- Task requirements -
Images do not belong in the copy. Retype the entries exactly.

■ ■ ■

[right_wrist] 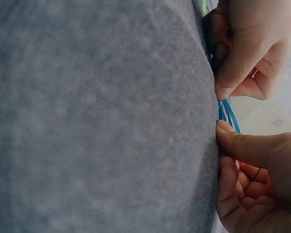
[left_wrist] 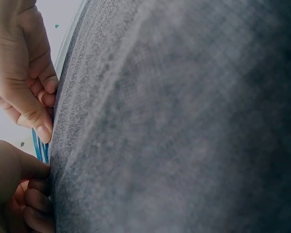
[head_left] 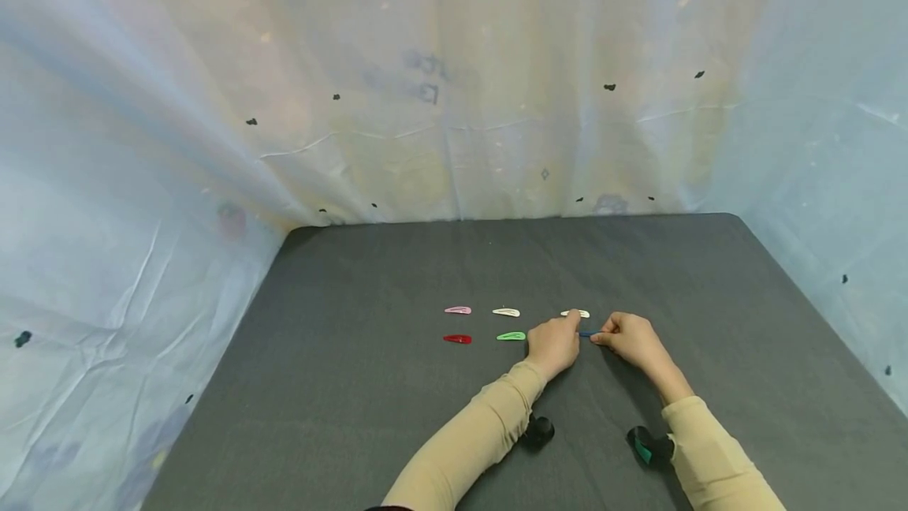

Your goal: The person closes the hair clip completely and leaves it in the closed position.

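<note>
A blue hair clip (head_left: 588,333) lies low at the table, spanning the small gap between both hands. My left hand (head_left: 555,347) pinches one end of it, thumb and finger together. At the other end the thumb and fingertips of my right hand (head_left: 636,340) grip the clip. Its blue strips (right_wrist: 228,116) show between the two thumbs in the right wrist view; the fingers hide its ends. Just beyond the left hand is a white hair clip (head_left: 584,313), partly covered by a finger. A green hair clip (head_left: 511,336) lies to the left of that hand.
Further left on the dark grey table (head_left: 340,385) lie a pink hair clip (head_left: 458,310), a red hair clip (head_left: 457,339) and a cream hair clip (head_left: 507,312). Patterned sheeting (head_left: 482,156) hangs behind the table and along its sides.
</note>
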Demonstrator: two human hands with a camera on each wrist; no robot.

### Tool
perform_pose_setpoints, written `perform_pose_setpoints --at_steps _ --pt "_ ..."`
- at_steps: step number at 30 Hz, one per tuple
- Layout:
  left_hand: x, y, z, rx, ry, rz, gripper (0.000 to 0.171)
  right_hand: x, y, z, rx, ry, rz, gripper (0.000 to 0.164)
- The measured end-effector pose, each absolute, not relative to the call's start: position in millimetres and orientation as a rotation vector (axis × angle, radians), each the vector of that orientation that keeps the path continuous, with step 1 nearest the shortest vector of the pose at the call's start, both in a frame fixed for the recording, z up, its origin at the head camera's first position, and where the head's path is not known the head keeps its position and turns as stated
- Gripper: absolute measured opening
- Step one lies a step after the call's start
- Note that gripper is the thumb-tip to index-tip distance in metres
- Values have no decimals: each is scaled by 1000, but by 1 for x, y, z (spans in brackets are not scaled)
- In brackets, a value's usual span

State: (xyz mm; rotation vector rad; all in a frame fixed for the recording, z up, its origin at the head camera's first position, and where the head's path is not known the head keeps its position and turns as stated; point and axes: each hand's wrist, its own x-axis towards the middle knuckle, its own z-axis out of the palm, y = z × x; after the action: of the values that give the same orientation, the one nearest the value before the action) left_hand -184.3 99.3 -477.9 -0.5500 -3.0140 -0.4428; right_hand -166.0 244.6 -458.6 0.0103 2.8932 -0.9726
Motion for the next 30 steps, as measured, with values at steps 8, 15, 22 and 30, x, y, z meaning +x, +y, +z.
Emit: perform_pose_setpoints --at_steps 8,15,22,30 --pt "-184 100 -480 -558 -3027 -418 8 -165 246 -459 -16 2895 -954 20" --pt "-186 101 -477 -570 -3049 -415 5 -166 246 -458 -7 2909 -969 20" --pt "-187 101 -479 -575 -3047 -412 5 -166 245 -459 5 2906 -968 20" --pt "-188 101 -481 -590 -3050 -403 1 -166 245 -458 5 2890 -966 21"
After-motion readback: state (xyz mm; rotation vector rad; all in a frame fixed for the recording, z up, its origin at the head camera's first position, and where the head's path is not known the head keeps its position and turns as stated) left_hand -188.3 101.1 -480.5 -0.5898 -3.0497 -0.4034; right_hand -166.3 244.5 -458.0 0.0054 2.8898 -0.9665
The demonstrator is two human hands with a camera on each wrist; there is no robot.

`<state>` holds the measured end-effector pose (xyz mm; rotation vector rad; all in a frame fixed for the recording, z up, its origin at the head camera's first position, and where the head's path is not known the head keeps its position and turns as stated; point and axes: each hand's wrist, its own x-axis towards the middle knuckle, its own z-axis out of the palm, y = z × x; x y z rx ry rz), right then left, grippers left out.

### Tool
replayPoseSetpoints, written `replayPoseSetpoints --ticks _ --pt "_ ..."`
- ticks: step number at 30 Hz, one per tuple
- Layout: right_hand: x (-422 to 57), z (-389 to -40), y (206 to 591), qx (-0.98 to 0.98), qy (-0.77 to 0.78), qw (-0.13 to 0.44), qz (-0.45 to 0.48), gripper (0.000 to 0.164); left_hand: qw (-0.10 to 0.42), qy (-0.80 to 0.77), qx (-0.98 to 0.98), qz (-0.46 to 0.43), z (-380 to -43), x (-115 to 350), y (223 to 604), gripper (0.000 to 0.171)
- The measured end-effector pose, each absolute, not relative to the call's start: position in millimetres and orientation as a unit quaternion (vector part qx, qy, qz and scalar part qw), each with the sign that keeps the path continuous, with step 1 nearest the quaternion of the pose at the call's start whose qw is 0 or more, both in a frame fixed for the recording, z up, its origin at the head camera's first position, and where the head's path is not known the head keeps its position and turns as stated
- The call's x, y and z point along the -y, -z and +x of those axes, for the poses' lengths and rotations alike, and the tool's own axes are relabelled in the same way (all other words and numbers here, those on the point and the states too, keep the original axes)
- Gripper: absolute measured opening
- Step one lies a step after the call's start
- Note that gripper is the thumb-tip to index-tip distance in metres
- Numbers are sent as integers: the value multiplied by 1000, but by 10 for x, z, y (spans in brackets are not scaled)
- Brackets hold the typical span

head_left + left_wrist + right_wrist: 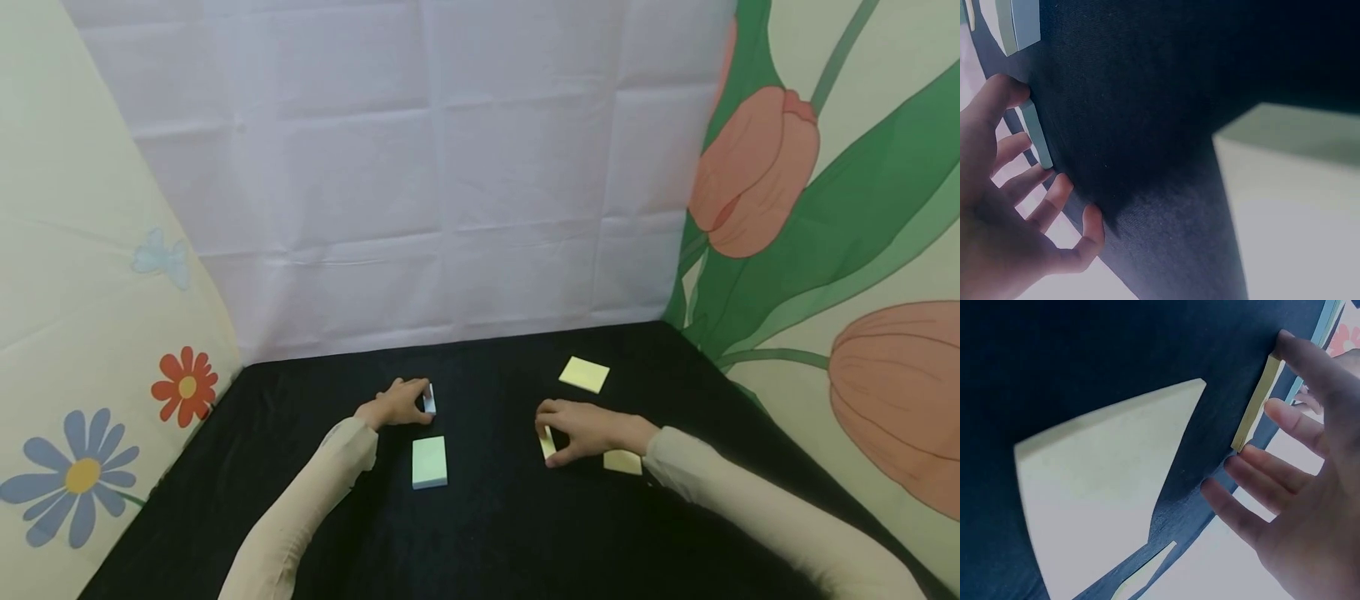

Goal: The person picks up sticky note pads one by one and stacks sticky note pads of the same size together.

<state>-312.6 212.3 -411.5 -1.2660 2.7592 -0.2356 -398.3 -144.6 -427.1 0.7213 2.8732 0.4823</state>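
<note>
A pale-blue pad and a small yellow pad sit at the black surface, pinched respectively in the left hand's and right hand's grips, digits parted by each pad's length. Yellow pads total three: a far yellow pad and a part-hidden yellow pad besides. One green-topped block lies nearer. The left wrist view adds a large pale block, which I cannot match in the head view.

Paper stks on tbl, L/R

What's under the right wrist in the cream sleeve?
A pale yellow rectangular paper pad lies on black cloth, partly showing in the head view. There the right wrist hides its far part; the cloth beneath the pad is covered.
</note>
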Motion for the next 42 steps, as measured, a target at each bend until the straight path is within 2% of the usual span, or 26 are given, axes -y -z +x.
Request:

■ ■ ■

- Solution for this problem -
[right_wrist] 
[left_wrist] 
[head_left] 

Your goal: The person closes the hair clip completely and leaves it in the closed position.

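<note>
A blue hair clip (head_left: 588,333) lies low at the table, spanning the small gap between both hands. My left hand (head_left: 555,347) pinches one end of it, thumb and finger together. At the other end the thumb and fingertips of my right hand (head_left: 636,340) grip the clip. Its blue strips (right_wrist: 228,116) show between the two thumbs in the right wrist view; the fingers hide its ends. Just beyond the left hand is a white hair clip (head_left: 584,313), partly covered by a finger. A green hair clip (head_left: 511,336) lies to the left of that hand.
Further left on the dark grey table (head_left: 340,385) lie a pink hair clip (head_left: 458,310), a red hair clip (head_left: 457,339) and a cream hair clip (head_left: 507,312). Patterned sheeting (head_left: 482,156) hangs behind the table and along its sides.
</note>
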Demonstrator: two human hands with a camera on each wrist; no robot.

### Tool
perform_pose_setpoints, written `perform_pose_setpoints --at_steps _ --pt "_ ..."`
- at_steps: step number at 30 Hz, one per tuple
- Layout:
  left_hand: x, y, z, rx, ry, rz, gripper (0.000 to 0.171)
  right_hand: x, y, z, rx, ry, rz, gripper (0.000 to 0.164)
- The measured end-effector pose, each absolute, not relative to the call's start: position in millimetres and orientation as a rotation vector (axis × angle, radians), each the vector of that orientation that keeps the path continuous, with step 1 nearest the shortest vector of the pose at the call's start, both in a frame fixed for the recording, z up, its origin at the head camera's first position, and where the head's path is not known the head keeps its position and turns as stated
- Gripper: absolute measured opening
- Step one lies a step after the call's start
- Note that gripper is the thumb-tip to index-tip distance in metres
- Values have no decimals: each is scaled by 1000, but by 1 for x, y, z (spans in brackets are not scaled)
- In brackets, a value's usual span

State: (xyz mm; rotation vector rad; all in a frame fixed for the recording, z up, its origin at the head camera's first position, and where the head's path is not known the head keeps its position and turns as stated; point and axes: each hand's wrist, its own x-axis towards the middle knuckle, its own z-axis out of the palm, y = z × x; after the action: of the values that give the same orientation, the one nearest the value before the action) left_hand -184.3 99.3 -477.9 -0.5500 -3.0140 -0.4428; right_hand -166.0 244.6 -458.6 0.0103 2.8932 -0.9726
Motion for the next 30 steps, as measured, with values at steps 8, 15, 22 and 30, x, y, z meaning +x, +y, +z.
Emit: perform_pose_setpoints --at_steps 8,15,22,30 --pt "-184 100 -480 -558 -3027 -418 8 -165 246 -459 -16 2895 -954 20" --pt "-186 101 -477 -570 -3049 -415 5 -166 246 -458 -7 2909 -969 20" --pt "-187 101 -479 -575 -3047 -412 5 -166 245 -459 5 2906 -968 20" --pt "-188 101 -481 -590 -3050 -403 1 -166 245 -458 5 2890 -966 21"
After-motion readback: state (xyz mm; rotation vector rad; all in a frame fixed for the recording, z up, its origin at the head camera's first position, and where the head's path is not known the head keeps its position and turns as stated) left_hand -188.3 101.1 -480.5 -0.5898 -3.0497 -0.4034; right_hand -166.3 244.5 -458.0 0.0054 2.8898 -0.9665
The demonstrator is two human hands with a camera on each wrist; there is no robot.

`<state>` holds the measured end-effector pose (xyz mm; rotation vector rad; all in a frame fixed for the recording, z up, its origin at the head camera's first position, and where the head's path is not known the head keeps its position and turns as stated; point and axes: each hand's wrist, its own x-axis towards the middle knuckle, its own z-axis out of the palm, y = z × x; x y z rx ry rz), right then left, grippers left out.

### Tool
replayPoseSetpoints, written `replayPoseSetpoints --ticks _ --pt "_ ..."`
- ticks: step number at 30 Hz, one per tuple
- Layout: right_hand: x (-422 to 57), z (-389 to -40), y (206 to 591), qx (-0.98 to 0.98), qy (-0.77 to 0.78), qw (-0.13 to 0.44), qz (-0.45 to 0.48), gripper (0.000 to 0.164); left_hand: qw (-0.10 to 0.42), qy (-0.80 to 0.77), qx (-0.98 to 0.98), qz (-0.46 to 0.43), z (-380 to -43), x (-115 to 350), y (223 to 604), gripper (0.000 to 0.171)
- The measured end-effector pose, each absolute, not relative to the call's start: position in millimetres and orientation as a unit quaternion (vector part qx, qy, qz and scalar part qw), each with the sign that keeps the path continuous, with step 1 nearest the quaternion of the pose at the call's start whose qw is 0 or more, both in a frame fixed for the recording, z up, its origin at the head camera's first position, and where the head's path is not known the head keeps its position and turns as stated
- The call's x, y and z point along the -y, -z and +x of those axes, for the poses' lengths and rotations alike, and the tool's own axes are relabelled in the same way (all other words and numbers here, those on the point and the states too, keep the original axes)
- Gripper: absolute measured opening
- Step one lies a step after the call's start
- Note that gripper is the thumb-tip to index-tip distance in metres
- Numbers are sent as integers: the value multiplied by 1000, but by 10 for x, z, y (spans in brackets are not scaled)
- Brackets hold the typical span

head_left + left_wrist + right_wrist: 

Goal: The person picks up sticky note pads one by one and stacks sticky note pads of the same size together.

<state>-312.6 212.3 -411.5 -1.2660 2.7592 -0.2356 -398.3 -144.6 -427.1 0.7213 2.8732 0.4823</state>
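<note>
A pale-blue pad and a small yellow pad sit at the black surface, pinched respectively in the left hand's and right hand's grips, digits parted by each pad's length. Yellow pads total three: a far yellow pad and a part-hidden yellow pad besides. One green-topped block lies nearer. The left wrist view adds a large pale block, which I cannot match in the head view.

Paper stks on tbl, L/R

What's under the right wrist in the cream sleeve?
A pale yellow rectangular paper pad lies on black cloth, partly showing in the head view. There the right wrist hides its far part; the cloth beneath the pad is covered.
</note>
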Motion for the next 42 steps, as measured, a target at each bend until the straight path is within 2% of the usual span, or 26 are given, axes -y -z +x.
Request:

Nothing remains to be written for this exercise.